Because I thought if he was just out cold they would not fight him, while he’s knocked out. I told Dwa, he was going up on charges for knocking out these two police officers, Dwa was an ex-boxer, “Dwa, just knock him out,” I said, “it’s the only way to do it.” So Dwa tried to knock him out, but Chuck wouldn’t even pretend he was knocked out. He just fell over, and got back up again, he was sitting there. And Ernie lost it and said, “I’ll knock him out!” He came up with the side of his foot, hit him on the side of the head. Chuck went over, they were wrestling around.
I said, “I’ll knock him out,” and I took the cable cord and wrapped it around his neck and he went like this a couple of times to take it off […]. When I pulled, I slipped. I was pretty drunk and soaked and wet from the water that was all over the place and when I fell over and got mad, I couldn’t pull, I was sliding across the wet floor and I did something cruel.
I put one foot behind his head and one foot on his shoulder. And I pulled real hard for two or three seconds, and then I let go.

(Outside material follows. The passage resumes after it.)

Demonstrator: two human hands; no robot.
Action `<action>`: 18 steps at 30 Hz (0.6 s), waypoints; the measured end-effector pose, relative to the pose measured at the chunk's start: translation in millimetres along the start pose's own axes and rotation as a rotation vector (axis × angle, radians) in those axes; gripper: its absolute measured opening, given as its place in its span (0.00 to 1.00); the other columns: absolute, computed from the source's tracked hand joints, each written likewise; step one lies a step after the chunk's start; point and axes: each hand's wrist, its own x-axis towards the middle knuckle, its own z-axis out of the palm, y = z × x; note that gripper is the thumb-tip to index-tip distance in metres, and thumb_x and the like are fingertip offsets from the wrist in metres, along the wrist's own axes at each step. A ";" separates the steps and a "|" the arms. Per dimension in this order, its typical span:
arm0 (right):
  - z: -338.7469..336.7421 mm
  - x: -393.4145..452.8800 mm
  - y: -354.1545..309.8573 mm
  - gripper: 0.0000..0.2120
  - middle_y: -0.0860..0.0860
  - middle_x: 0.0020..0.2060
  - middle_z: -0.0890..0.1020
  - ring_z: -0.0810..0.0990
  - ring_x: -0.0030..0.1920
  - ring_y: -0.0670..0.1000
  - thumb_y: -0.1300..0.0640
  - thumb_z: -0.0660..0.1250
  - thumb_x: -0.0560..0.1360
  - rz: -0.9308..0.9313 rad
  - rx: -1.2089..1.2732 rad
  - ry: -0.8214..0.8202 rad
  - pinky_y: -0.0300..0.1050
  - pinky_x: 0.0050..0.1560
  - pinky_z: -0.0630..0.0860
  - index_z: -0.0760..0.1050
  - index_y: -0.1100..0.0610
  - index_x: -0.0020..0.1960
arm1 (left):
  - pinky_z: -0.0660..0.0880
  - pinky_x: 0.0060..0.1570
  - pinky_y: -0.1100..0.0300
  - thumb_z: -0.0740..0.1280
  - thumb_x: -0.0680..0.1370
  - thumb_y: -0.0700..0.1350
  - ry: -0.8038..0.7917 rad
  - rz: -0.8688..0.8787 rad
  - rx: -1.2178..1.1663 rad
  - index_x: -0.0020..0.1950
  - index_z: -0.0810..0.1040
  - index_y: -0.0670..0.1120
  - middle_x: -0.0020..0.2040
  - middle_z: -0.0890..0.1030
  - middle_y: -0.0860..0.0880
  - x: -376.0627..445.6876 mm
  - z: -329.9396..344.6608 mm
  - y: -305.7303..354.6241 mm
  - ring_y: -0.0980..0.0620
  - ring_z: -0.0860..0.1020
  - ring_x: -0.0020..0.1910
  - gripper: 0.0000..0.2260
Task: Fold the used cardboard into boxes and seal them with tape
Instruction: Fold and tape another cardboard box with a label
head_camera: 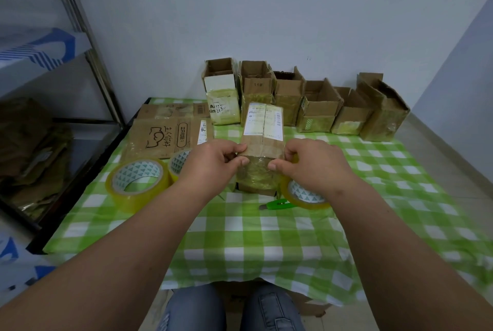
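Head view, and you've got the box (262,144) in both hands, standing on the table right in front of you, its labelled top face tipped toward the camera. Your left hand (213,161) pinches the left edge, thumb on the near face, fingers curled over the top; your right hand (310,161) mirrors it on the right edge. Both are closed on the cardboard, not spread. The near face looks wrapped in glossy yellowish tape, so my read is you're pressing that strip down. Do it well: run your thumbs outward from the centre seam, push the tape over both corners, and keep the flaps squared while you rub.

Your supplies sit close. One tape roll (304,193) is just beside your right wrist, with a green cutter (277,204) near it. A bigger roll (137,182) lies to your left, another (180,162) partly hidden behind your left hand.

Now the surface: a green-and-white checked cloth (266,240) covers the table, a bit rumpled. Flat cardboard (165,136) waits at the left. A row of folded boxes (320,106) lines the pale wall, tops open. A metal rack (88,53) stands at far left, holding more cardboard.
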 end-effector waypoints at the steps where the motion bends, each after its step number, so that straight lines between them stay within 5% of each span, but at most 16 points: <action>1: 0.1 0.2 -0.1 0.22 0.45 0.37 0.78 0.76 0.44 0.50 0.31 0.65 0.72 0.002 0.003 -0.005 0.49 0.46 0.67 0.71 0.51 0.39 | 0.72 0.41 0.64 0.74 0.75 0.48 -0.004 -0.002 0.010 0.59 0.83 0.52 0.40 0.79 0.60 0.3 -0.3 0.4 0.63 0.75 0.38 0.13; 7: 0.9 -4.5 -2.6 0.25 0.45 0.34 0.77 0.76 0.42 0.50 0.27 0.60 0.70 -0.026 -0.044 0.045 0.48 0.44 0.68 0.68 0.49 0.37 | 0.75 0.42 0.56 0.75 0.71 0.58 -0.032 0.041 0.176 0.53 0.76 0.53 0.42 0.76 0.56 1.0 2.6 12.4 0.52 0.77 0.43 0.17; 13: 2.6 -1.7 -2.3 0.23 0.45 0.35 0.74 0.74 0.44 0.52 0.30 0.63 0.72 -0.014 -0.065 0.008 0.49 0.45 0.66 0.65 0.49 0.36 | 0.73 0.41 0.55 0.74 0.72 0.57 -0.038 0.053 0.209 0.55 0.74 0.53 0.38 0.71 0.60 2.6 4.1 11.9 0.50 0.75 0.42 0.17; 18: 0.5 0.4 1.6 0.20 0.45 0.36 0.74 0.73 0.45 0.52 0.34 0.63 0.75 -0.058 -0.067 -0.041 0.49 0.45 0.65 0.65 0.49 0.38 | 0.75 0.50 0.53 0.69 0.77 0.55 -0.110 0.091 0.208 0.72 0.66 0.66 0.51 0.75 0.54 -1.1 3.8 8.5 0.52 0.74 0.49 0.25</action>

Chuck started gagging, and kind of coughing. I just got up and went [away] again, I just got out of the situation.
Ernie says, “I’ll knock him out.” Chuck was on his belly and his head was tilted sideways, but it was tilted back. Dwayne was standing on top of his back, and Ernie came and kicked him in the back of the head.
And I heard this crack. I don’t know what it was. And Ernie kept kicking him on the back of his head, on the neck. Then Shirley Anne came and did the same thing, and I got mad at Shirley Anne and I grabbed her and threw her. And I heard a gargling sound. And Ernie got mad again, and took the
TV
cord that was around his neck and he just pulled it straight up, till he lifted him up off the floor by the cord that was around his neck.
He didn’t seem to be fighting or anything. Ernie started pulling him around with it. Shirley Anne was siding with him, there was never no plan, for minute to minute or even second to second. I think Ernie was jealous because Shirley Anne was talking on the phone sexually to Chuck and since he had slept with her the night before, he would make himself look like a man for her […].